- _Problem to work on_:
Provide only the number of lines in the following data that contain "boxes".

Data extracted from a collection:
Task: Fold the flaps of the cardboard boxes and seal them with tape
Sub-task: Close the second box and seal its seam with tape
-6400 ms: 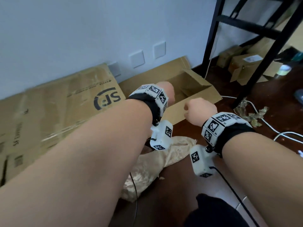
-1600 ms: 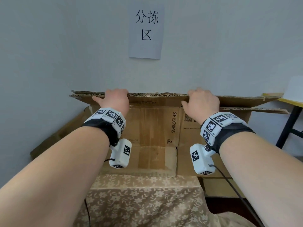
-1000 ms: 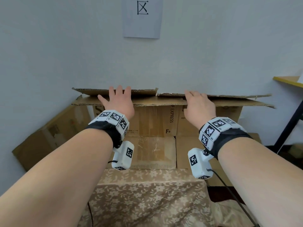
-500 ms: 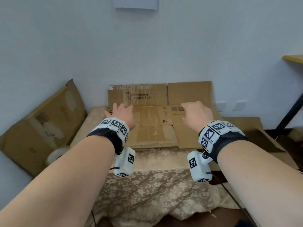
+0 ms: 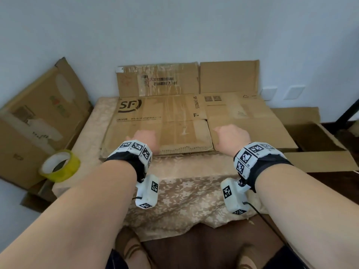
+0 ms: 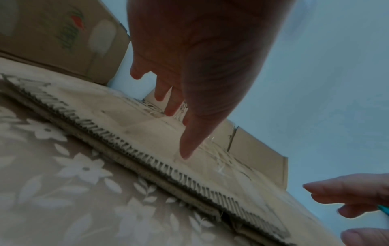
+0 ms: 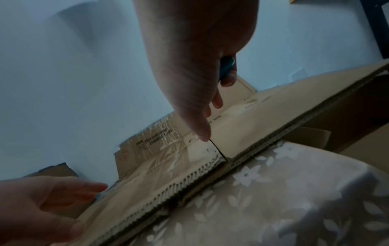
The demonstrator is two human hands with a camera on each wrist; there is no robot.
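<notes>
Hovering over the flattened cardboard box (image 5: 165,121), your left hand (image 5: 144,139) is slack-fingered, while your right hand (image 5: 232,137) grasps a blue object (image 7: 227,65).

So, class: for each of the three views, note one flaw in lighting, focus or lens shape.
Head view: evenly lit and sharp, with wide-angle bending at the edges. Left wrist view: dim, the left hand a dark blurred shape, the tablecloth soft. Right wrist view: dim too, the right hand backlit against the wall.
</notes>
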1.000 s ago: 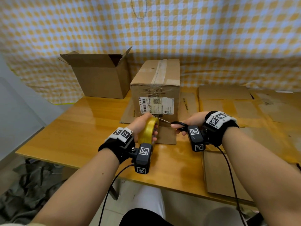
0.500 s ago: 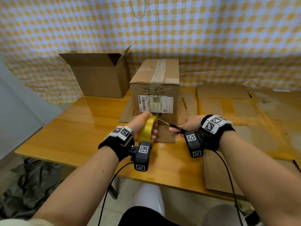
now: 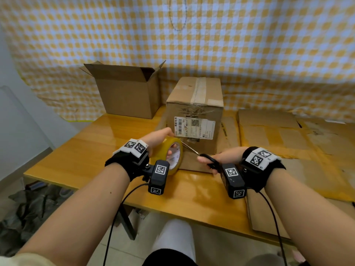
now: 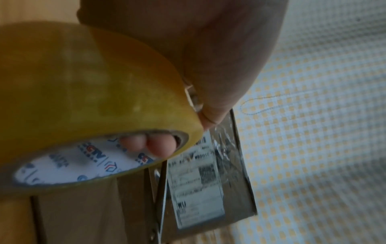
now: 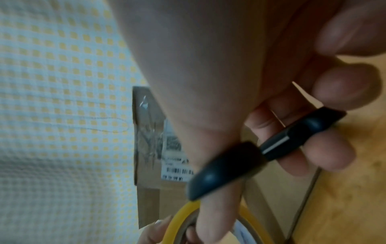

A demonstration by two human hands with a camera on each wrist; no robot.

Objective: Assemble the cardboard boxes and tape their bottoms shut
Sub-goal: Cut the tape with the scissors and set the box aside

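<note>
A taped cardboard box (image 3: 194, 112) with a shipping label stands upright mid-table, its lower flap (image 3: 192, 164) lying toward me. My left hand (image 3: 159, 143) grips a yellow tape roll (image 3: 171, 156) in front of the box, fingers through the core (image 4: 146, 145). My right hand (image 3: 217, 160) holds black-handled scissors (image 3: 207, 160), thumb and fingers through the loops (image 5: 250, 158). The blades (image 3: 189, 149) point left toward the roll, beside the box's label (image 4: 196, 189). A second box (image 3: 126, 93) stands open at the back left.
Flattened cardboard sheets (image 3: 288, 143) cover the right side of the wooden table (image 3: 92, 150). A yellow checked cloth (image 3: 249, 45) hangs behind. The table's front edge runs just under my wrists; a cloth heap (image 3: 23, 217) lies on the floor at left.
Both hands have stayed in front of the box. The scissor blades have swung a little closer to the tape roll; the view has tilted slightly.
</note>
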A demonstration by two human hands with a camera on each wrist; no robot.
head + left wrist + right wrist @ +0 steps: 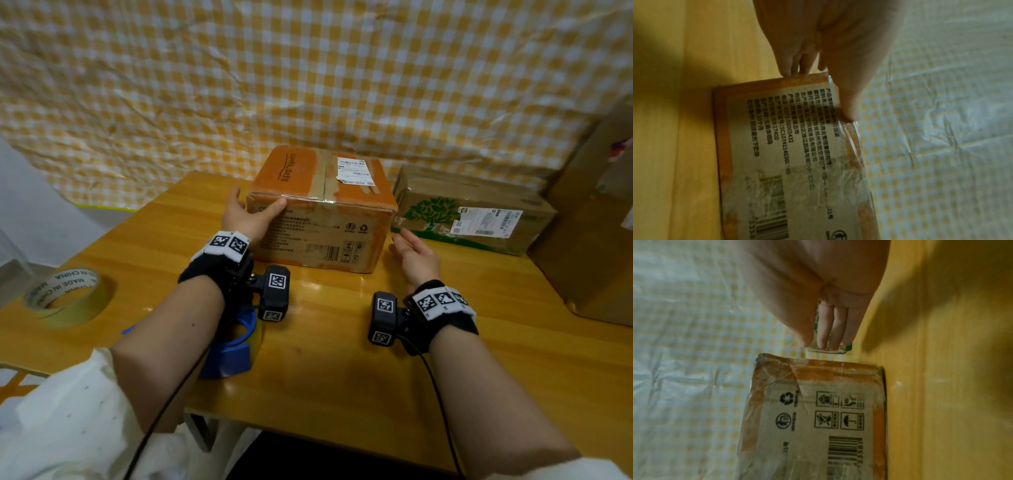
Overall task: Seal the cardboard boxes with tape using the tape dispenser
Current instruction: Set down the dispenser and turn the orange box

- _Answer area_:
3